Friday, November 30, 2012
REVIEW: The Yellow Birds, by Kevin Powers
First of all I have to apologize for the absurdly long time it's taken me to write this review. I thought I had reviewed it already but turns out no.
A war novel set in Iraq and elsewhere, The Yellow Birds is a haunting, poetic and elegiac prose poem about the unknowabilities of war, life and death. John Bartle tells the story of his friendship with Daniel Murphy, a fellow private stationed at Al Tafar, Iraq. Chapters move around in time, from the war to their training in New Jersey, a stint in Germany and Bartle's life after discharge in the Blue Ridge Mountains with his mother, where his disaffectedness and alienation will remind some readers of the furloughed servicemen of Ben Fountain's brilliant Billy Lynn's Long Halftime Walk. But mostly, this book won't remind you of any other book you've ever read.

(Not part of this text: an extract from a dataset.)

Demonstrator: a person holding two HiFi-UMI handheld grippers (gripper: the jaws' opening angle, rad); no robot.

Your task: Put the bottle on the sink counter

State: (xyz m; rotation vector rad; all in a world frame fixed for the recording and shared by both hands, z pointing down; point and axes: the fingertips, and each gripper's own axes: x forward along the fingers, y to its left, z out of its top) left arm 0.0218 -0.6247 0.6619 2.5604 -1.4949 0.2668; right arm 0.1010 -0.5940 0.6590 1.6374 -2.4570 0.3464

I think what stands out for me most is Powers' direct tone. He's chosen every word with care, every nuance of phrase with intention. You can open it up to any page and find quiet, simple sentences that get under your skin with their fluid movement, an almost liquid quality to his writing. I don't even know what paragraph to pick out to show you the best, since just about the entire book has this suppleness to it. I feel like Powers worked this material over for a long time, with a poet's eye for detail.
And the story itself is of course profound and profoundly sad, disturbing and real. The difficulty of the material combined with the silkiness of the writing produce a dissonance, maybe like the mental disconnect felt by Bartle as he tries to come to terms with all that's happened, and with the future, too. It's a relatively short book that still takes a long time to read, because of this detail and the slow pace at which Powers rolls out the story of Bartle and Murphy and whatever became of the promise he made to Murphy's mother to bring back her son. Once you pick it up, you'll want to stay to find out, and when you do, you'll be changed in some way too.
FTC Disclosure: I received this book for review from the publisher.